Chris Froome unstoppable above and below sea level
REIGNING Tour de France champion Chris Froome is unstoppable on a bike above and below sea level. The Englishman recently became the first person to cycle from the United Kingdom to France under the sea.
As part of Team Sky's partnership with prestige carmaker Jaguar, a short film titled "Team Sky - Cycling Under The Sea" is about to be released which documents the Team Sky leader riding from the Eurotunnel Terminal in Folkestone on England's south-east coast, to Calais in France.
Froome rode through the 50.45km tunnel at "training-pace", completing the world first ride in a time of about 55 minutes and reached speeds of up to 65kmh.
Jaguar and Team Sky began discussions over six months ago with Eurotunnel, which is celebrating its 20th year in 2014, to make the cycling challenge possible. The service tunnel is one of the highest security sites in the UK and France.
"Cycling under the sea was an incredible experience. Opportunities to become the first person in the world to achieve these kind of feats are extremely rare nowadays, especially as a pro-cyclist," Froome said.
"To become the first person ever to cycle through the Eurotunnel was right up there with some of the most iconic rides I've ever done - this must have been one of very few 'world first' rides left!"
Jaguar has worked closely with Pinarello in the devlopment of the bike being used by Team Sky in the Tour de France.
Aero-led changes include aerofoil-shaped tubing optimised within UCI regulations, and a new aero seat post.
The Dogma F8's front forks have been developed to minimise drag and ensure seamless airflow on to the down tube.

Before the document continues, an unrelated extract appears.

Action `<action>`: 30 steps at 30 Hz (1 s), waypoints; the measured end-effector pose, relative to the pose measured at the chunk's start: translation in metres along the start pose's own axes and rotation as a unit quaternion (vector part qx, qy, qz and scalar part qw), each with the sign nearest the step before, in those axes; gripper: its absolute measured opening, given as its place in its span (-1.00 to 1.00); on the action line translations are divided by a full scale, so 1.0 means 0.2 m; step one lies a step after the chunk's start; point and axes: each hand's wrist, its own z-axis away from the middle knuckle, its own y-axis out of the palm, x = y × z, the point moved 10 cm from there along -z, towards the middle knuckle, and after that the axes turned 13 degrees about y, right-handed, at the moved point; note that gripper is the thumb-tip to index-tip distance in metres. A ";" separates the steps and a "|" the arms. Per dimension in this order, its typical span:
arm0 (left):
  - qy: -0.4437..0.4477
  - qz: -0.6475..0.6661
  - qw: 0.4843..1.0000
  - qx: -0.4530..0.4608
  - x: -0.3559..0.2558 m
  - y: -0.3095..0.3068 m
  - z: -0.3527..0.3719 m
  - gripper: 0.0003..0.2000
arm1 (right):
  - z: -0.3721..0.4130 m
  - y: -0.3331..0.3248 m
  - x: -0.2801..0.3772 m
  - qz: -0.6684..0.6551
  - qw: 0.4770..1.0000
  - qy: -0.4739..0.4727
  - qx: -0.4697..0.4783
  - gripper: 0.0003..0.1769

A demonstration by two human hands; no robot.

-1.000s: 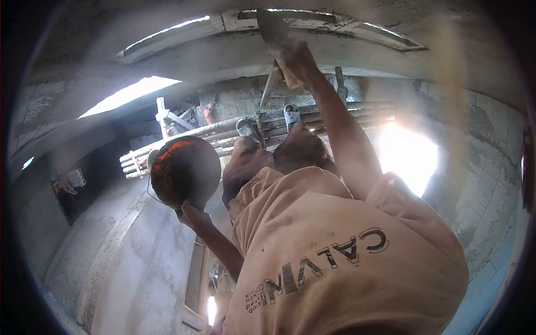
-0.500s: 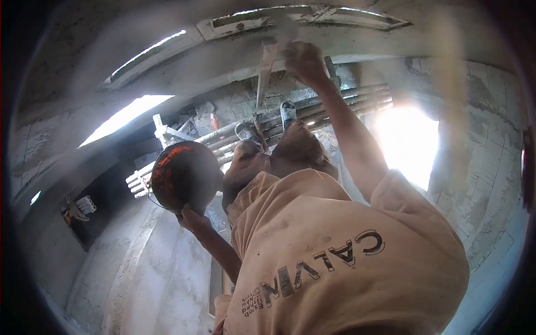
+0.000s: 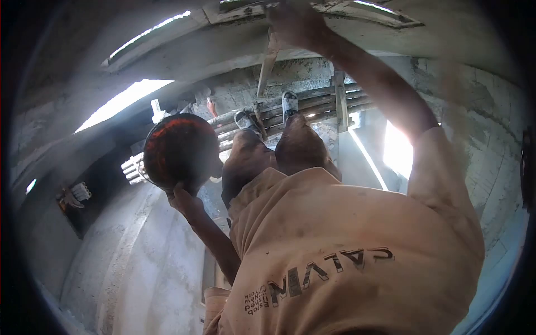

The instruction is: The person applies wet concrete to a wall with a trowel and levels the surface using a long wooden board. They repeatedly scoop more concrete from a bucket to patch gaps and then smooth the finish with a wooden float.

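My left hand (image 3: 184, 202) grips the lower rim of a dark round bucket (image 3: 181, 151) with orange-red smears along its upper edge. A thin wire handle hangs at the bucket's left side. Raised at the top of the view, my right hand (image 3: 296, 25) is closed and blurred beside the pale wall surface. What it holds, if anything, I cannot make out. Below that hand, a narrow wooden strip (image 3: 268, 66) slants down.
My sandalled feet (image 3: 290, 104) stand on a platform of lashed poles (image 3: 271, 120). A wooden post (image 3: 340, 100) rises at its right. Bright openings (image 3: 125, 103) show at left and right. Bundled pale pipes (image 3: 133, 169) lie behind the bucket.
My right hand has moved up and slightly left, with the forearm swinging higher. The bucket and my left hand have shifted a little up and left.
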 end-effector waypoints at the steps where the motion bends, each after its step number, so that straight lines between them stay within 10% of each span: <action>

The rear derailleur wire/cable exits the frame at the back of the drop out, again to reduce turbulence. Three holes on the seat tube allow for a lower position for a second drink bottle, to further reduce drag.
In certain areas, Jaguar accentuated the famous asymmetric design of the Dogma 65.1 to improve aerodynamic performance. The seat mono stay around the rear brake is now asymmetric to guide airflow cleanly around the brake calliper, while using the minimal amount of material. The upper section of the rear chain stay is also heavily asymmetric.
The wind tunnel tests show the new Dogma F8 is 26.1% more aerodynamic (complete bike) than the outgoing Dogma 65.1 and 6.4% more aerodynamic including a rider. The frame set alone is 40% more aerodynamic ally efficient.
The worlds of cycling and motoring are growing stronger. Only last week the latest collaboration between Specialized and McLaren was unveiled.
With a price tag of $24,000, the Specialized S-Works McLaren Tarmac utilises McLaren's vast carbon fibre expertise that has resulted in a 10% weight savings over the standard S-Works Tarmac.
Rounding out the package is a custom colourway, co-developed with McLaren and painted in their exclusive McLaren Special Operations Centre in Woking, Surrey UK - the same location where the $1.2 million McLaren P1 supercar is painted.
Only 250 S-Works McLaren Tarmacs are slated for production worldwide and each highly limited bike comes equipped with a pair of custom made S-Works Road Shoes and an S-Works Prevail helmet, both painted to match the frame.
Every S-Works McLaren Tarmac will be built to the individual specifications of the rider.